## Task
Copy each line of the data beneath in which the word "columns" appears.

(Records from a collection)
• • • • • • •
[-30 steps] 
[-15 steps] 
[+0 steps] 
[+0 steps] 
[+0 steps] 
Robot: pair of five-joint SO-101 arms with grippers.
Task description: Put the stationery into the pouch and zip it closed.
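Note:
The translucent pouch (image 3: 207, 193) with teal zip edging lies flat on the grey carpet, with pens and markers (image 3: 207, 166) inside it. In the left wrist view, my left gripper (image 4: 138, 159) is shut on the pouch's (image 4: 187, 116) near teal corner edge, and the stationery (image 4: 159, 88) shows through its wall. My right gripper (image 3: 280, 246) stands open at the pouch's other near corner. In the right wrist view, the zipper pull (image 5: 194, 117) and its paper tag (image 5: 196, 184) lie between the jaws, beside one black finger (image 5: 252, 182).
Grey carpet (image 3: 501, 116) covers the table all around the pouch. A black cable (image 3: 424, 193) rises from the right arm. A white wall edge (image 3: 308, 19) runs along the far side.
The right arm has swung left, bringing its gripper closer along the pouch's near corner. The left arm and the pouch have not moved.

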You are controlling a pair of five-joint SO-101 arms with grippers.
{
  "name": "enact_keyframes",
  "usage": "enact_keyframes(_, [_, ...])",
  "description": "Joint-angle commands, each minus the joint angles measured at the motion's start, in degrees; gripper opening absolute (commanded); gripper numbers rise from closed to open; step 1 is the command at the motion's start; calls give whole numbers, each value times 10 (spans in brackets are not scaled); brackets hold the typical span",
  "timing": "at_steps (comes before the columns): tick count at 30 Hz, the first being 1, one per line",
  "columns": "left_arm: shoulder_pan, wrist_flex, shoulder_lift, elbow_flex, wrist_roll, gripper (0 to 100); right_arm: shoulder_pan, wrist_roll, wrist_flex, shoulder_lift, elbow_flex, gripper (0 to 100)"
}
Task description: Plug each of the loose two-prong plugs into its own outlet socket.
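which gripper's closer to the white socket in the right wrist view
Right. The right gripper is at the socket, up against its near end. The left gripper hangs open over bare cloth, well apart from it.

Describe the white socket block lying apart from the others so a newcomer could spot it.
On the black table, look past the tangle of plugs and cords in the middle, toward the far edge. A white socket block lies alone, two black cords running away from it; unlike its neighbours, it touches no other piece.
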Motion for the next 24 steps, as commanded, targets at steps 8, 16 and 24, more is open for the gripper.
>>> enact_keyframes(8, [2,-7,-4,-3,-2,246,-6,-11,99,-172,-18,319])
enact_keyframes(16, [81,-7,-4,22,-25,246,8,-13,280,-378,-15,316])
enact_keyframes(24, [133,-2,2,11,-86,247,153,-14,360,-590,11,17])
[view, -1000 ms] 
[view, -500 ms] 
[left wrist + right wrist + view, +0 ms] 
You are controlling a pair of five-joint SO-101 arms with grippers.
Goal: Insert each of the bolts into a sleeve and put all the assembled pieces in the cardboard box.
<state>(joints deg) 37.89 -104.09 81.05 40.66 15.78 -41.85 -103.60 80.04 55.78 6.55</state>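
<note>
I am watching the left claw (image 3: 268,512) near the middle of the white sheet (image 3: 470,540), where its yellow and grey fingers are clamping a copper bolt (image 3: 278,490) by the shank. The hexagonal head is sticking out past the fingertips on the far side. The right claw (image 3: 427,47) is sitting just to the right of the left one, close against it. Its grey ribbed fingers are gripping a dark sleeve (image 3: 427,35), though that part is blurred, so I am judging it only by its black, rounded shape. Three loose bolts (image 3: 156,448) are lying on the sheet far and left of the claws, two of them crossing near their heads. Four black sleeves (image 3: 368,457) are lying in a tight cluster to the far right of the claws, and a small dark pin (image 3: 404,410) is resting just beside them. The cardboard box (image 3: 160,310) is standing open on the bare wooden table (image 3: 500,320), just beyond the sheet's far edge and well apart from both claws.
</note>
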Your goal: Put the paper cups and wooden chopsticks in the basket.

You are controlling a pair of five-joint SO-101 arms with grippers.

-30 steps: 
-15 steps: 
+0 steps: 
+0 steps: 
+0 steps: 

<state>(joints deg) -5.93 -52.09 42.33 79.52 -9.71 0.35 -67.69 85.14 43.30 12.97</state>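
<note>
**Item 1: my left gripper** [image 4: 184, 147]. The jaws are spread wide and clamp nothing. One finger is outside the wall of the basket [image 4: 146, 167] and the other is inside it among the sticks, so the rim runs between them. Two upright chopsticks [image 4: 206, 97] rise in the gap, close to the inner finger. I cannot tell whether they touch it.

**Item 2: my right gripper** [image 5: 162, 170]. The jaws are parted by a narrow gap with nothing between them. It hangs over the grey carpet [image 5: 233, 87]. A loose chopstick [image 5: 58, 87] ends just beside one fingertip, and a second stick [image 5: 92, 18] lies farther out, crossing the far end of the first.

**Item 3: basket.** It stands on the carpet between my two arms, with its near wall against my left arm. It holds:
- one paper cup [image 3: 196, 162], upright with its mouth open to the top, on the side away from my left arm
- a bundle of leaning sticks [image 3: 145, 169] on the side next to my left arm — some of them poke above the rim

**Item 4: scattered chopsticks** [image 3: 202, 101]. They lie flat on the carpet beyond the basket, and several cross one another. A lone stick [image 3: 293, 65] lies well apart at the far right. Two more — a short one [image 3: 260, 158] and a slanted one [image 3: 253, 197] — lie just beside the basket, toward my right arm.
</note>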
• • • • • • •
## Answer to this task
  "timing": "at_steps (comes before the columns): tick count at 30 Hz, the first being 1, one per line",
  "columns": "left_arm: shoulder_pan, wrist_flex, shoulder_lift, elbow_flex, wrist_roll, gripper (0 to 100); right_arm: shoulder_pan, wrist_roll, wrist_flex, shoulder_lift, elbow_flex, gripper (0 to 100)"

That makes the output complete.